Arguably the ultimate questions in life are: Where did everything come from? What is the best way to live while we are here? And what, if anything, happens when we die? Start thinking about these absorbing topics by taking an A level in Philosophy and Ethics. The course is intellectually rigorous, valued by Universities, and is a good way to develop transferable skills such as: understanding, analysis, communication and reflection. You will learn to communicate your ideas in a clear and logical way and develop your argument and counter argument skills. The topics we study are also interesting and enjoyable.
Philosophy of Religion: In the Philosophy of Religion area of the course you will be studying the foundations of western philosophy with particular attention to Plato and Aristotle. You will then focus on the Philosophy of Religion, which is devoted to different arguments about whether or not there is a God. Other key questions include: Do we have a soul? Is there life after death? When people say they experience God, does it make sense to believe them? Do ideas about God make sense and are they meaningful to others? We will also explore ideas about the nature of God and issues in religious language.
Religious Ethics: In Ethics you will study the thinking behind the different ways in which humans make moral decisions. This includes Virtue Theory and the Natural Law theory. You will then go on to investigate how these theories impact upon some moral issues, including Euthanasia and sexual ethics.

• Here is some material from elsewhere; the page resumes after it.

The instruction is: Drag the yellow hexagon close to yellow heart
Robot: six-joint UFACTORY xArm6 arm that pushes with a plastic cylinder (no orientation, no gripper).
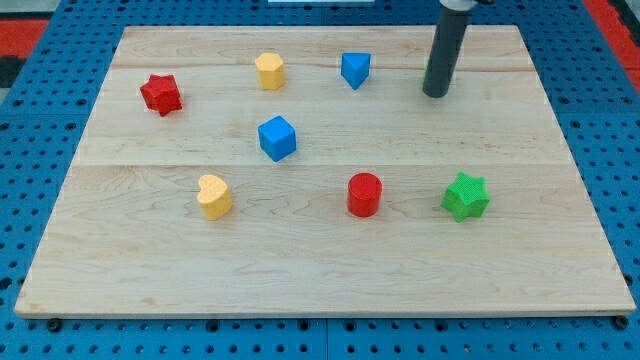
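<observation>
The yellow hexagon [269,71] sits near the view's top, left of centre. The yellow heart [214,196] lies lower down, toward the view's bottom left. A blue cube [278,137] stands between them. My tip [435,94] rests on the board at the view's upper right, far to the right of the hexagon, with the blue triangle [355,69] between them. The tip touches no block.
A red star [160,94] is at the view's upper left. A red cylinder [364,194] and a green star [465,197] lie in the lower right half. The wooden board [320,270] sits on a blue pegboard surface.
</observation>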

You will also explore ideas about what our conscience is, and how free our moral choices actually are. The debate surrounding the significant idea of conscience and sexual ethics and the influence on ethical thought of developments in religious beliefs.
Developments in Religious Thought: Explore ideas about some controversial religious issues: Who are we (as human beings) and What is the purpose of life? Where do ideas about God come from and how did the Bible really come to be written? Who was Jesus, and what did he really teach? Why don’t all religious believers get on with each other? What is the future of religion and what role do gender issues play in its development?
You will receive a text book to cover all the content. As you progress through the course, you will be expected to complete tasks relevant to each topic on a weekly basis. For example, completing a set of review questions or completing a diagram on to use in the next lesson.